What it all means to you is that the credit crunch is far from over.
You're going to need great scores to borrow anything from banks these days and we're noticing that there's no shortage of folks who want to help you...
[clip from advertisement]: Zoom Credit specializes in credit repair and debt consolidation too!
Well, before you pick up the phone, we've brought in consumer advocate Ed Mierzwinski.
Ed Mierzwinski: Hi. How are you?
Vigeland: We're doing alright. We've noticed recently that there are a whole lot of these credit repair ads that seem to be flourishing on billboards, on the radio stations. Are we indeed seeing more than ever?
Mierzwinski: You know, it's absolutely true. The credit doctors come out when the economy goes bad. When people need money, they need better credit reports and the credit doctors make promises that aren't true that they can fix your credit report and they make a lot of money even though what they do is absolutely illegal.
Vigeland: Do any of these credit doctors have the equivalent of an MD in their field?
Mierzwinski: No. We call them credit repair doctors, or credit doctors for short, because they claim they can doctor your credit.
Vigeland: What do these agencies promise that they will do? What's the process that they say they're going to take you through?
Mierzwinski: The basic form of credit repair is bombardment of the credit bureau with phone calls and letters, hoping that multiple complaints, multiple investigations will overwhelm the credit bureau computers, overwhelm the credit bureau customer service staff, but the thing is, credit bureaus are smart enough to know that if they get 100 letters from one consumer, it's probably coming from a credit doctor who's trying to trick them into changing the consumer's file.
Vigeland: And what are they charging for that?
Mierzwinski: Well, a credit doctor might charge $300 per application to fix your credit or they might charge a monthly fee of $20 or so to provide continuing credit doctor services.
Vigeland: What else do they say that they can do for you?

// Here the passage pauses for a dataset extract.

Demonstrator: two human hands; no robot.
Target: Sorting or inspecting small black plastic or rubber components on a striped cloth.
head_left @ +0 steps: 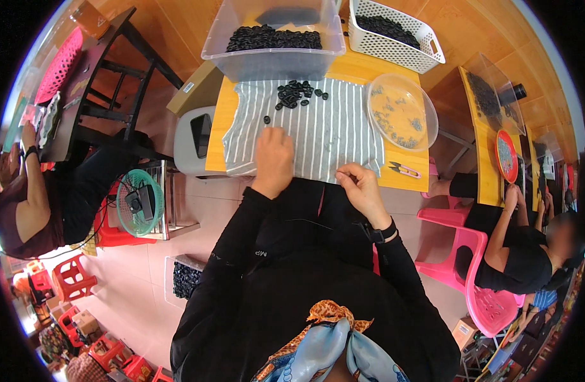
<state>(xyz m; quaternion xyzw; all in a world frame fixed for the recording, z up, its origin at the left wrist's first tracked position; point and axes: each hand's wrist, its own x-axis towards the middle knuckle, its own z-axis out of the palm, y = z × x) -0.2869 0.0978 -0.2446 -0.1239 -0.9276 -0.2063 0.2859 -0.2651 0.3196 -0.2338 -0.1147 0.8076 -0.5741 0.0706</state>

Mierzwinski: They started offering people new Social Security numbers. Now, of course, it's very difficult to get a new Social Security number, but it's not so hard to get a new business-type of Social Security number that is often used by the IRS for either non-residents or for business applications and then what would happen is you would get this new form of a Social Security number -- it has the same number of digits -- known as Taxpayer Identification Number and you would associate your new accounts with that number and the credit doctor would tell you that all your old information won't appear when they generate your credit report based on this new TIN.
Vigeland: Well, should you trust any of these credit repair agencies?
Mierzwinski: Absolutely not. If you can't pay your bills, find a legitimate consumer credit counseling office. Don't go to any form of credit repair company.
Vigeland: If you've already signed up with one of these outfits, is it possible to get out?
Mierzwinski: Absolutely. You want to complain to your state Attorney General and you want to complain to the local Better Business Bureau if you believe that a credit doctor has taken your money and is continuing to take your money.
Vigeland: Alright. Ed Mierzwinski is the consumer program director with the U.S. Public Interest Research Group. Thanks so much for your time today.
Mierzwinski: Thanks for having us on.